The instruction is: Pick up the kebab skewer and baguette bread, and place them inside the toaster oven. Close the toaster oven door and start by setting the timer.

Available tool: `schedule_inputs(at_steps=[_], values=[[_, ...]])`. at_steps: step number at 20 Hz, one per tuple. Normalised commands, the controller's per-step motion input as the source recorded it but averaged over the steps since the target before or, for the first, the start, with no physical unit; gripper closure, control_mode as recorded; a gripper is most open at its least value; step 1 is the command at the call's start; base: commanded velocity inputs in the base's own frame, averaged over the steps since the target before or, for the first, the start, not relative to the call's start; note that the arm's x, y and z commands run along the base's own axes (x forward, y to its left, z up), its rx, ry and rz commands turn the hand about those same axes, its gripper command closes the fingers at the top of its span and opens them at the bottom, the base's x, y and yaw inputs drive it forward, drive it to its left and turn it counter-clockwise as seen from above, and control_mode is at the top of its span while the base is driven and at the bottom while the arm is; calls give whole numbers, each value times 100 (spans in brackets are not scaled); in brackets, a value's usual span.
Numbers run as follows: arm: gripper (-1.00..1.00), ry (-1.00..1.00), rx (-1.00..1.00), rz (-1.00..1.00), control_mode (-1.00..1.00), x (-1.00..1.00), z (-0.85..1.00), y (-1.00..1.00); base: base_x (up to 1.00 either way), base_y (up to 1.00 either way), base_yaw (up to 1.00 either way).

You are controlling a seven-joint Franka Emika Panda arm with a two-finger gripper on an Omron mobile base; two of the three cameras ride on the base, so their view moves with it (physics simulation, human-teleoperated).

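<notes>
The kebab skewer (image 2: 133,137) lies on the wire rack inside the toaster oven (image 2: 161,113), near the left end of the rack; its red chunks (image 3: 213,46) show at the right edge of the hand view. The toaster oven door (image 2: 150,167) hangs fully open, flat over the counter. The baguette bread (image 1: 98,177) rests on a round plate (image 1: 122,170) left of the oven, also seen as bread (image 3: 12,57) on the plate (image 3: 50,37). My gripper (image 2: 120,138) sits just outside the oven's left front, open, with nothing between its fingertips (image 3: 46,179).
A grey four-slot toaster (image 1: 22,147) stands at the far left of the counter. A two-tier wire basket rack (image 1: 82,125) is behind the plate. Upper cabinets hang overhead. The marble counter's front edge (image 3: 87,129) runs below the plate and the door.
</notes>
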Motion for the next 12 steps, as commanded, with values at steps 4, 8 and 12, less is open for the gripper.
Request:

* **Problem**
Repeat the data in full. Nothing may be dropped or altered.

* **Exercise answer**
The instruction is: Pick up the kebab skewer and baguette bread, and place them inside the toaster oven. Close the toaster oven door and start by setting the timer.

Available tool: `schedule_inputs(at_steps=[_], values=[[_, ...]])`. at_steps: step number at 20 Hz, one per tuple. Normalised commands, the controller's per-step motion input as the source recorded it but averaged over the steps since the target before or, for the first, the start, with no physical unit; gripper closure, control_mode as recorded; a gripper is most open at its least value; step 1 is the command at the call's start; base: commanded velocity inputs in the base's own frame, averaged over the steps since the target before or, for the first, the start, not relative to the call's start; note that the arm's x, y and z commands run along the base's own axes (x forward, y to its left, z up), its rx, ry and rz commands turn the hand about those same axes, its gripper command closes the fingers at the top of its span and opens them at the bottom, the base's x, y and yaw inputs drive it forward, drive it to its left and turn it counter-clockwise as seen from above, and control_mode is at the top of its span while the base is driven and at the bottom while the arm is; calls give whole numbers, each value times 100 (spans in brackets are not scaled); in brackets, a value's usual span.
Numbers run as follows: arm: gripper (-1.00..1.00), ry (-1.00..1.00), rx (-1.00..1.00), rz (-1.00..1.00), control_mode (-1.00..1.00), x (-1.00..1.00), z (-0.85..1.00), y (-1.00..1.00); base: base_x (up to 1.00 either way), base_y (up to 1.00 either way), base_yaw (up to 1.00 either way).

You are controlling a seven-joint Franka Emika Panda arm with a two-finger gripper on an Omron mobile base; two of the three cameras ride on the base, so their view moves with it (physics simulation, human-teleoperated).

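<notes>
The kebab skewer (image 2: 133,137) lies on the wire rack inside the toaster oven (image 2: 161,113), near the left end of the rack; its red chunks (image 3: 213,46) show at the right edge of the hand view. The toaster oven door (image 2: 150,167) hangs fully open, flat over the counter. The baguette bread (image 1: 98,177) rests on a round plate (image 1: 122,170) left of the oven, also seen as bread (image 3: 12,57) on the plate (image 3: 50,37). My gripper (image 2: 120,138) sits just outside the oven's left front, open, with nothing between its fingertips (image 3: 46,179).
A grey four-slot toaster (image 1: 22,147) stands at the far left of the counter. A two-tier wire basket rack (image 1: 82,125) is behind the plate. Upper cabinets hang overhead. The marble counter's front edge (image 3: 87,129) runs below the plate and the door.
</notes>
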Motion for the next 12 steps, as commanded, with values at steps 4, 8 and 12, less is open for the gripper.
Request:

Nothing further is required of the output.